--- TASK ---
Give the number of lines in these entries that contain "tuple", and nothing more.

[Stored items]
################

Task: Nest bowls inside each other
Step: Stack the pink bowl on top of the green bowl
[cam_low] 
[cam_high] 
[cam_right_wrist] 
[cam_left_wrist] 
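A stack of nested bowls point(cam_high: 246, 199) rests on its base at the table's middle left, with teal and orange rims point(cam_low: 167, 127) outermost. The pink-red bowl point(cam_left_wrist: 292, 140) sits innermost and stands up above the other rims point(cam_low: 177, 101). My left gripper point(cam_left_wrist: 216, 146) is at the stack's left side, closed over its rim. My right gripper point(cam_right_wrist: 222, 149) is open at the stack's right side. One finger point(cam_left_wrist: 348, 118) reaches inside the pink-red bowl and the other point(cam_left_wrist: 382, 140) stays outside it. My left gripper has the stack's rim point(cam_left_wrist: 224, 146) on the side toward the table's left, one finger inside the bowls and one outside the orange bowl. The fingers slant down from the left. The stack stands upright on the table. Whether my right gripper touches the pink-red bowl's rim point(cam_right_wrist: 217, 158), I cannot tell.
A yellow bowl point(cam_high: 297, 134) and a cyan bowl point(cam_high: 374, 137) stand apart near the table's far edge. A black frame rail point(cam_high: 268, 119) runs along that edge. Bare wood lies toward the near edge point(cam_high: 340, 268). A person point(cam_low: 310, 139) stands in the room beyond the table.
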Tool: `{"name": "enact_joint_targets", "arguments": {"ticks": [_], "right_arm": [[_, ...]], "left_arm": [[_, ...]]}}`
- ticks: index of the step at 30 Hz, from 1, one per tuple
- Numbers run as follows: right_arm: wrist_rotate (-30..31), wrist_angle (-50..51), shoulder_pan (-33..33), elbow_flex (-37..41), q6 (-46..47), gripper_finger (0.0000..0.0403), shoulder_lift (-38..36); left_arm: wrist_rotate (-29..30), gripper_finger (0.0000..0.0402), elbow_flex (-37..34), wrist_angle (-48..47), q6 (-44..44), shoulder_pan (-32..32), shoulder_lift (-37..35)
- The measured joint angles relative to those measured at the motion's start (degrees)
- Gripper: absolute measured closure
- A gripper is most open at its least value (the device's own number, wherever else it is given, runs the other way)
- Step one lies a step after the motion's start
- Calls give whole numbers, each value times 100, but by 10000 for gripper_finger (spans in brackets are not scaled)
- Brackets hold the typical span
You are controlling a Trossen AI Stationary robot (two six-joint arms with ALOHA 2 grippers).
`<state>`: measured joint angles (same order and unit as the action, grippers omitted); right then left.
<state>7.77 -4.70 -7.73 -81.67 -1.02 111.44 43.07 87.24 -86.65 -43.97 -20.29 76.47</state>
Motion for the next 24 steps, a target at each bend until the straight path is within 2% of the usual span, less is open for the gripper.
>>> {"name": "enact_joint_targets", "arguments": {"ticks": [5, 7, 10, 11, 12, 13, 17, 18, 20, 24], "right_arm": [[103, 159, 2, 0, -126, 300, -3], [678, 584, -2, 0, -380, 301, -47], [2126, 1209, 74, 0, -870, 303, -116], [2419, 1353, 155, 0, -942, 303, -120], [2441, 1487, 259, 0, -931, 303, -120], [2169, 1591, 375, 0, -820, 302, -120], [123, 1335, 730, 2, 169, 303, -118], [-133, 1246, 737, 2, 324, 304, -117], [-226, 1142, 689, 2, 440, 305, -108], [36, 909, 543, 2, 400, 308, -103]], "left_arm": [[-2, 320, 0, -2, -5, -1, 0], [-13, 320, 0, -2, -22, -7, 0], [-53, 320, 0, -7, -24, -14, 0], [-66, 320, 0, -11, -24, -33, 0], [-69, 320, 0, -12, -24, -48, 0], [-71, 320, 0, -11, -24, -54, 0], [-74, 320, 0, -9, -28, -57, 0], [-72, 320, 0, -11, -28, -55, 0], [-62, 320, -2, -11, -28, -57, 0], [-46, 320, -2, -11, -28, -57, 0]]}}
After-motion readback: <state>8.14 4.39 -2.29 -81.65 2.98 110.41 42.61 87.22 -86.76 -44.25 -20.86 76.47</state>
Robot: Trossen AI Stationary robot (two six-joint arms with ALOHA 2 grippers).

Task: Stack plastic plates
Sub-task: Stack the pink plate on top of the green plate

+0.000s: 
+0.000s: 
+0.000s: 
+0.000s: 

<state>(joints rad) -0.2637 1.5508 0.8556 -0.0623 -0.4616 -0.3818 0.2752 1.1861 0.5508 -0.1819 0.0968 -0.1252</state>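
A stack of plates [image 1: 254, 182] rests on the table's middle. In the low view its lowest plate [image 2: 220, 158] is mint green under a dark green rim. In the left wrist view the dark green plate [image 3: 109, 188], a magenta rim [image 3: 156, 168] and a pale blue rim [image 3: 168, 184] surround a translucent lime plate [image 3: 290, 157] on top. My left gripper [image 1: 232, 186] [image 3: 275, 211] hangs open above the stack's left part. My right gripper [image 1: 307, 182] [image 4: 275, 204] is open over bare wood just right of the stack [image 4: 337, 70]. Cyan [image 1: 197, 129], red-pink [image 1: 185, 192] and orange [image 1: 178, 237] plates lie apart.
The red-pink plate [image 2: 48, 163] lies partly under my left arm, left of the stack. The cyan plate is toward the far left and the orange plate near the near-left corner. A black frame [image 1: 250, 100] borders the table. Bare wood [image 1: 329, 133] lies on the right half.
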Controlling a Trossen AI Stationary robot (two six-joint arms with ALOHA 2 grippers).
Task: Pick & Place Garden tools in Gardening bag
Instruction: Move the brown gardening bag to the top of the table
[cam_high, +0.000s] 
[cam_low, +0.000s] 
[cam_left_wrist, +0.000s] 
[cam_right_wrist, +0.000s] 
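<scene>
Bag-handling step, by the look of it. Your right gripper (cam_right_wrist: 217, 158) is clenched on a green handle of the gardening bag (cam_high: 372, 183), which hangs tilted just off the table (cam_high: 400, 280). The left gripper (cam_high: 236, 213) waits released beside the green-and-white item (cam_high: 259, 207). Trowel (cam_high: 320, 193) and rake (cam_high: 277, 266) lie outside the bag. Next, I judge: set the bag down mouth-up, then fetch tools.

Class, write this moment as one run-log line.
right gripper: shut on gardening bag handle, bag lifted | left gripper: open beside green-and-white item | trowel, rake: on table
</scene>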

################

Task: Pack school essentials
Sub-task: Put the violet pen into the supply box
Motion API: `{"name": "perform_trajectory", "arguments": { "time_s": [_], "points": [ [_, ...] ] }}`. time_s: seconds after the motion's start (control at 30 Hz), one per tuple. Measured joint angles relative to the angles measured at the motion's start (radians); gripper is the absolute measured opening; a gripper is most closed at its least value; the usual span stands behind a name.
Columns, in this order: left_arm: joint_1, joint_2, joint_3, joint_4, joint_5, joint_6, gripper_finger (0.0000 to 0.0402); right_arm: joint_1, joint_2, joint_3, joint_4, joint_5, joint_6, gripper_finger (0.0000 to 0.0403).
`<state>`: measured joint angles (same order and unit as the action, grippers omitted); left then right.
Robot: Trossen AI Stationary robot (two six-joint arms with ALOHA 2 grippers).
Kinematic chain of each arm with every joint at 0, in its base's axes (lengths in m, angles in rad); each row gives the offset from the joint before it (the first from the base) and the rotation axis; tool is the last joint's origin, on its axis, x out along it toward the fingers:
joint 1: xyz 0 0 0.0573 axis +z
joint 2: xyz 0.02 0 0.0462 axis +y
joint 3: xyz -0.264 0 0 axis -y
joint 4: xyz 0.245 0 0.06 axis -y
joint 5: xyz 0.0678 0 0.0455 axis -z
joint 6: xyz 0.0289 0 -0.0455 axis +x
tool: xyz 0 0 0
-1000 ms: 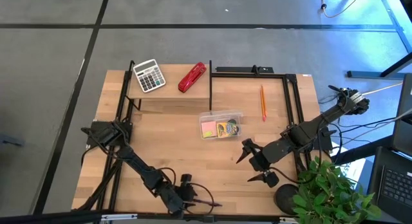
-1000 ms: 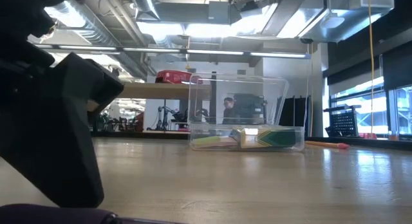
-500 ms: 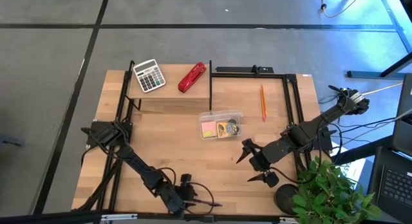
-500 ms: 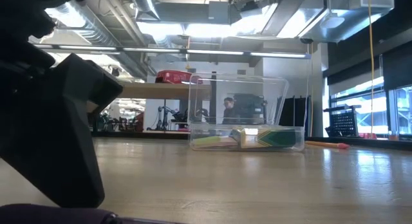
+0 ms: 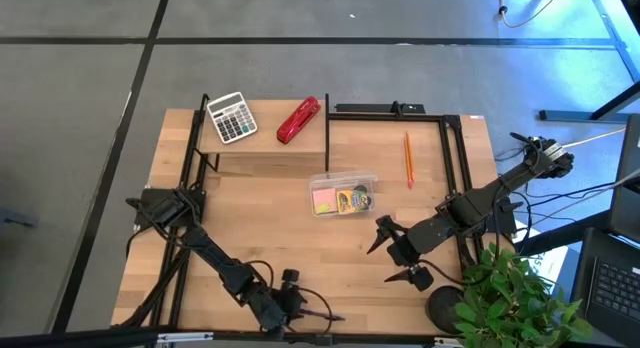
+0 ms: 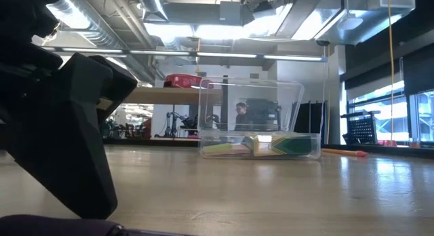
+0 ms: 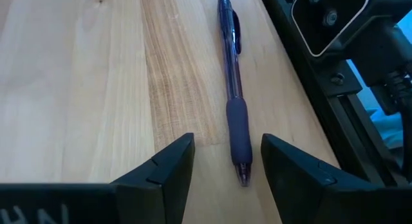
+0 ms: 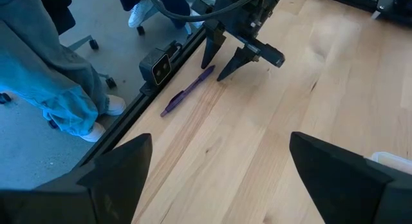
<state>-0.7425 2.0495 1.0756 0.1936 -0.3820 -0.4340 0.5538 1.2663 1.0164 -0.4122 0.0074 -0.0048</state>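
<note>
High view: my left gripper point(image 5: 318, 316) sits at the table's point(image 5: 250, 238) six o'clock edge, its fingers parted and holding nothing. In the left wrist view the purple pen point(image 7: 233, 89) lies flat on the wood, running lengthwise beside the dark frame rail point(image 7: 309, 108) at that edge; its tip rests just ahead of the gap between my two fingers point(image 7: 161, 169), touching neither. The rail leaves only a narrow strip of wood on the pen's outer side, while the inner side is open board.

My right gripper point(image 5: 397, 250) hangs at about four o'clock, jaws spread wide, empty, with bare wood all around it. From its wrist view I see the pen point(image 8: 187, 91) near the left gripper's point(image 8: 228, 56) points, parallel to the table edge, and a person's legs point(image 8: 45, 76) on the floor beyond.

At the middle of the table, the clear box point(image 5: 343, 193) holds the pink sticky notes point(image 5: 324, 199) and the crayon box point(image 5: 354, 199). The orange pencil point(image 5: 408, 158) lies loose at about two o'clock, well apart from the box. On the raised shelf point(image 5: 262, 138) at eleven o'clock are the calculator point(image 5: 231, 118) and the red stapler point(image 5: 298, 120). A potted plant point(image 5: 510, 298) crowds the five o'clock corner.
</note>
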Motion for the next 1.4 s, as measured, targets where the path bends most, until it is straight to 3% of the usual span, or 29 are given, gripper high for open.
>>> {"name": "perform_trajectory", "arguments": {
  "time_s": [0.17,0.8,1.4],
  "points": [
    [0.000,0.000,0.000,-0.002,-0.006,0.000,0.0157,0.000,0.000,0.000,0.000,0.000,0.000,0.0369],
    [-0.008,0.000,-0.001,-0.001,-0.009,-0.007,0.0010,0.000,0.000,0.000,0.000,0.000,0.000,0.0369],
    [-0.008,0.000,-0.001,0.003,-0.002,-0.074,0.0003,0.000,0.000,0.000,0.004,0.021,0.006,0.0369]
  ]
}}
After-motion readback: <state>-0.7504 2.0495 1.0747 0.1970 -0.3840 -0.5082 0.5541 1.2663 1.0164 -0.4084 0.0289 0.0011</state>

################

--- ANSWER SPACE ---
2